For the word "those", search the records and show each line in which it occurs.

Data items

● ● ● ● ●

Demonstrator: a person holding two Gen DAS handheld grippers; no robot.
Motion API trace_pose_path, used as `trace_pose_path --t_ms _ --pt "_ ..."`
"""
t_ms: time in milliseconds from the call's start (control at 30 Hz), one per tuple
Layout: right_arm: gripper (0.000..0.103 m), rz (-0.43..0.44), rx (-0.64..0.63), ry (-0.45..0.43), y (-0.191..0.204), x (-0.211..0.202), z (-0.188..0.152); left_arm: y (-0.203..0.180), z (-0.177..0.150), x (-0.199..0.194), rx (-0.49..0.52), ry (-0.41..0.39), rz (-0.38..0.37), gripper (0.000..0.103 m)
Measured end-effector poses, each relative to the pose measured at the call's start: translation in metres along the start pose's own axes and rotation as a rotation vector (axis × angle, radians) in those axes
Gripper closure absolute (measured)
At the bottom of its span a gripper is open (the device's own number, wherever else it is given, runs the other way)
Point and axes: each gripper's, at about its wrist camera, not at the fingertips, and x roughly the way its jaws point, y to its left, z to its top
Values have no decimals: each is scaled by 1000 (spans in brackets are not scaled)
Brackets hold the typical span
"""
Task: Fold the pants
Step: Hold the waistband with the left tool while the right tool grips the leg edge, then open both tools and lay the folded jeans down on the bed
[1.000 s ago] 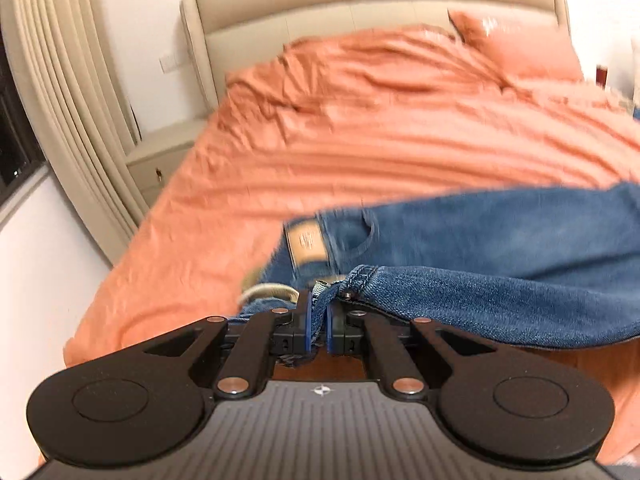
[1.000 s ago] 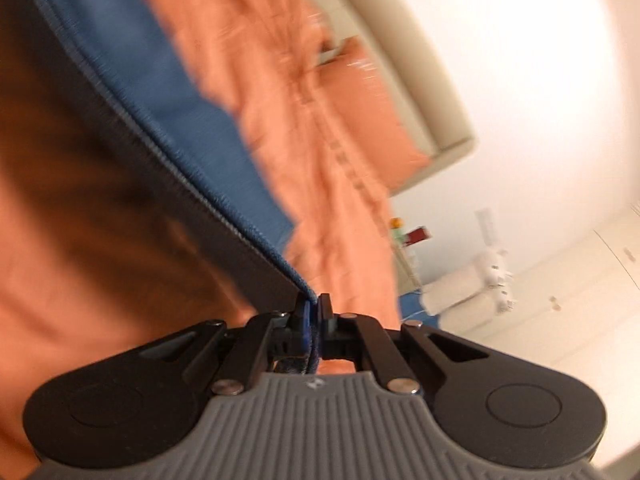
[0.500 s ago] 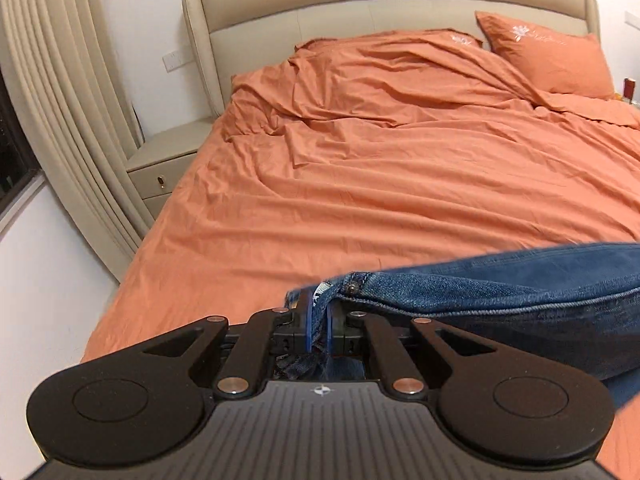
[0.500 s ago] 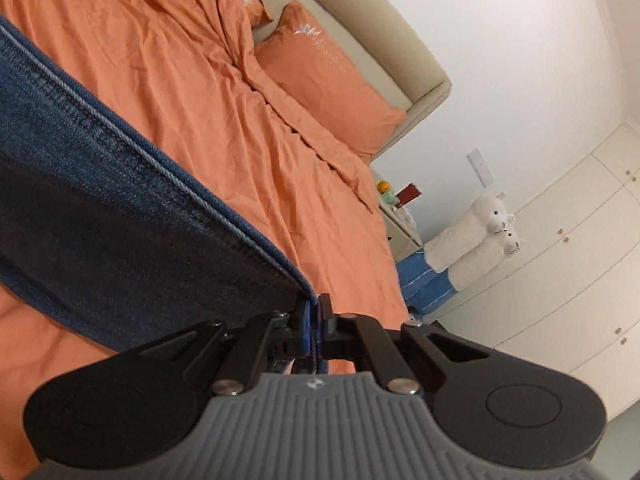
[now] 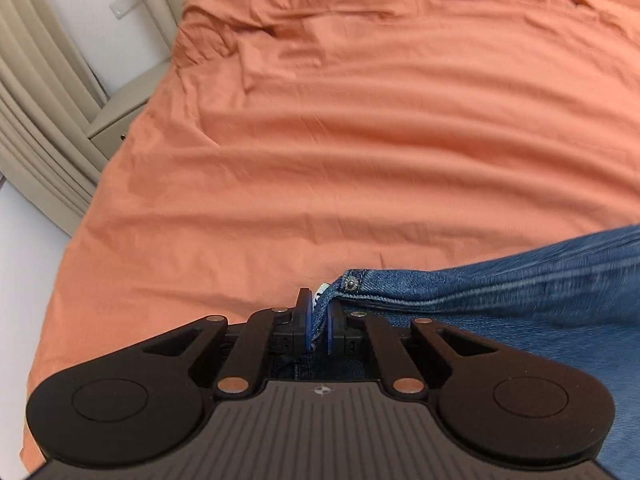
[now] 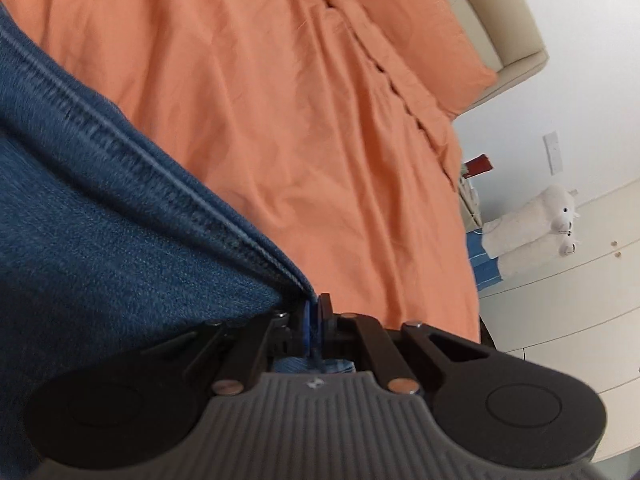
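The left hand-held gripper (image 5: 319, 320) is clamped on the waistband corner of the jeans (image 5: 520, 280), the blue pads pinching the denim just beside a metal rivet (image 5: 352, 283). From that grip the jeans stretch away to the right, above the orange sheet (image 5: 360, 140) of the bed, toward its near right part in the left wrist view. The cloth there looks slightly blurred.

The right hand-held gripper (image 6: 315, 328) is likewise clamped on the jeans (image 6: 100, 240), its pads pressed together on a seamed edge. The denim runs up and to the left from the pads, filling the left side of the right wrist view, with a stitched seam (image 6: 140, 160) along its upper edge.

Beyond the left gripper lie the bare, wrinkled sheet, a beige nightstand (image 5: 120, 116) at the bed's far left corner and curtains (image 5: 36, 120). The right wrist view shows an orange pillow (image 6: 420, 28) against the beige headboard (image 6: 500, 12), plush toys (image 6: 532, 232) and white wardrobe doors (image 6: 580, 320) past the bed's right edge.
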Motion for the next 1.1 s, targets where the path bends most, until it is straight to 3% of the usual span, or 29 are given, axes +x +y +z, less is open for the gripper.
trace_pose_path --t_ms 233,400,600,733,767,867,900,933,967,1000,1033,1067,1100 --pt "103 19 -15 33 24 29 4 -9 -3 12 27 -11 19 95" --pt "103 -33 22 -14 19 -2 -13 1 -10 -34 -29 -164 40 95" --pt "103 -51 95 -22 6 -18 -16 2 7 -32 -52 -191 42 95" --pt "103 -43 103 21 13 -7 -12 -7 15 -8 4 -126 44 94" --pt "103 -37 94 29 17 -4 -11 -9 16 -1 25 -106 49 86" --pt "103 -31 87 40 25 0 -11 -7 12 6 35 -79 37 84" --pt "100 -33 88 41 27 0 -12 -5 11 4 28 -80 31 84" --pt "89 -38 94 39 27 -2 -12 -4 11 1 29 -81 25 82" --pt "82 -45 109 33 24 -5 -12 -2 10 -3 31 -80 20 78" --pt "69 -44 127 23 23 -11 -12 0 9 -7 33 -81 17 72" --pt "61 -46 149 11 21 -19 -12 3 7 -13 32 -93 8 51" --pt "60 -46 170 1 17 -24 -11 6 5 -19 27 -108 -11 9" --pt "60 -19 215 -19 15 -43 -10 11 3 -26 8 -123 -25 0"
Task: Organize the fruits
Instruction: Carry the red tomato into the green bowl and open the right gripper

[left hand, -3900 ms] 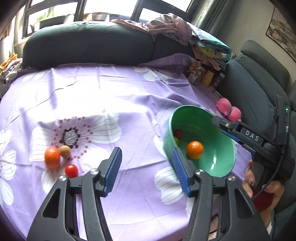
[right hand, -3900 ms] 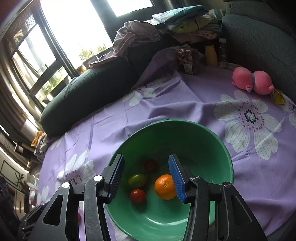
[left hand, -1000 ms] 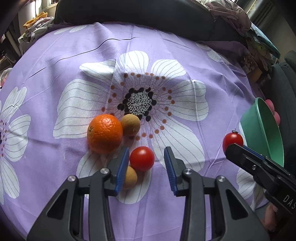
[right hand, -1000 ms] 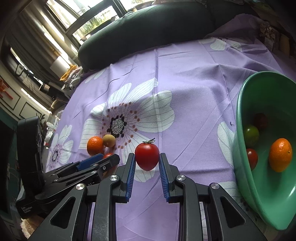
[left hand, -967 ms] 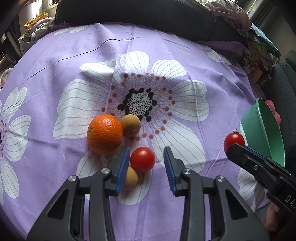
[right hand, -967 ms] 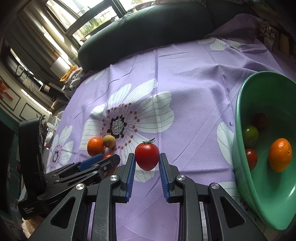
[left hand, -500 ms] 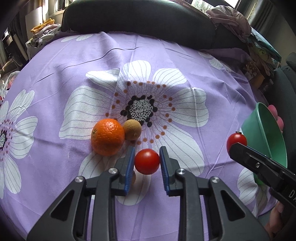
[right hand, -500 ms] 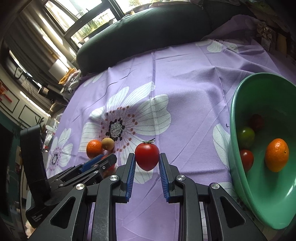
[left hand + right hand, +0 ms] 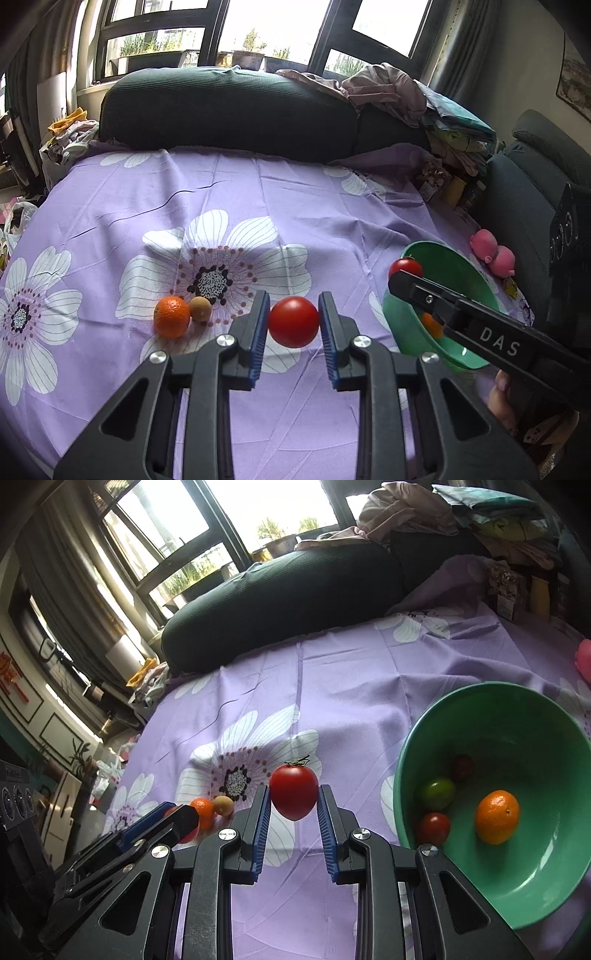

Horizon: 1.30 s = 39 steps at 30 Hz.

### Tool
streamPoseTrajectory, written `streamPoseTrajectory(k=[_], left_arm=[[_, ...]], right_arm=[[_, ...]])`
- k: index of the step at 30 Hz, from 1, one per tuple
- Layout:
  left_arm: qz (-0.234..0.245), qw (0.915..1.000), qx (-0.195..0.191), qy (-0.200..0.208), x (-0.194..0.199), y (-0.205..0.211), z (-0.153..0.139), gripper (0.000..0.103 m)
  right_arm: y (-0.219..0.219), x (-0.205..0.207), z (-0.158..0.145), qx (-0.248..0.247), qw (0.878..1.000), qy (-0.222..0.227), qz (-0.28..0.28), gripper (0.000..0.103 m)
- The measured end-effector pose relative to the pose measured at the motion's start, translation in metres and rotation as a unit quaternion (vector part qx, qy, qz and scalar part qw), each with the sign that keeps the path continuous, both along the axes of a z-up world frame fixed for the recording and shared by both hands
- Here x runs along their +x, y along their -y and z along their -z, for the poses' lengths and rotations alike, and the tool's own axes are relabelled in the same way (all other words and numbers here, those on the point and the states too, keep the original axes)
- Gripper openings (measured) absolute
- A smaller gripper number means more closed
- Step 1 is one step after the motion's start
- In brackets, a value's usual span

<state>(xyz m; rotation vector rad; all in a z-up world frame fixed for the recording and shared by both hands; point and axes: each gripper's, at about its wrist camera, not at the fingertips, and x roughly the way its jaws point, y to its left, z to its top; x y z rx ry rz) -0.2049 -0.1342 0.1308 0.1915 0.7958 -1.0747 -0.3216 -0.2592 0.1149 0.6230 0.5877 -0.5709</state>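
Observation:
My left gripper (image 9: 293,325) is shut on a red tomato (image 9: 293,321) and holds it above the purple floral cloth (image 9: 258,206). My right gripper (image 9: 293,805) is shut on a red tomato with a stem (image 9: 293,792), held left of the green bowl (image 9: 491,709). It also shows in the left wrist view (image 9: 405,266), at the bowl's rim (image 9: 424,245). The bowl holds an orange (image 9: 496,816), a green fruit (image 9: 437,793) and two red fruits. An orange (image 9: 171,316) and a small brown fruit (image 9: 200,308) lie on the cloth at the left.
A dark bolster cushion (image 9: 229,110) lies along the far edge. Piled clothes (image 9: 388,92) and jars (image 9: 452,190) crowd the back right. A pink plush toy (image 9: 493,253) lies beyond the bowl. A grey sofa (image 9: 528,192) stands at the right.
My left gripper closed on the red tomato and lifted it off the cloth, away from the orange and brown fruit. My right gripper carried its tomato toward the bowl.

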Motion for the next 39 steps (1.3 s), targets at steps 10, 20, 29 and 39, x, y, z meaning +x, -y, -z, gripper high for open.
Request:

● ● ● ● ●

### Answer section:
Measured end-effector poses, each relative to the pose measured at the call's start: translation in metres along the start pose's own axes and rotation as a rotation vector (axis × angle, radians) in those axes
- Here x runs along their +x, y along their -y and z along their -z, for the poses' lengths and rotations alike, and the tool's own axes are relabelled in the same way (all other words and numbers here, those on the point and the states too, keep the original axes)

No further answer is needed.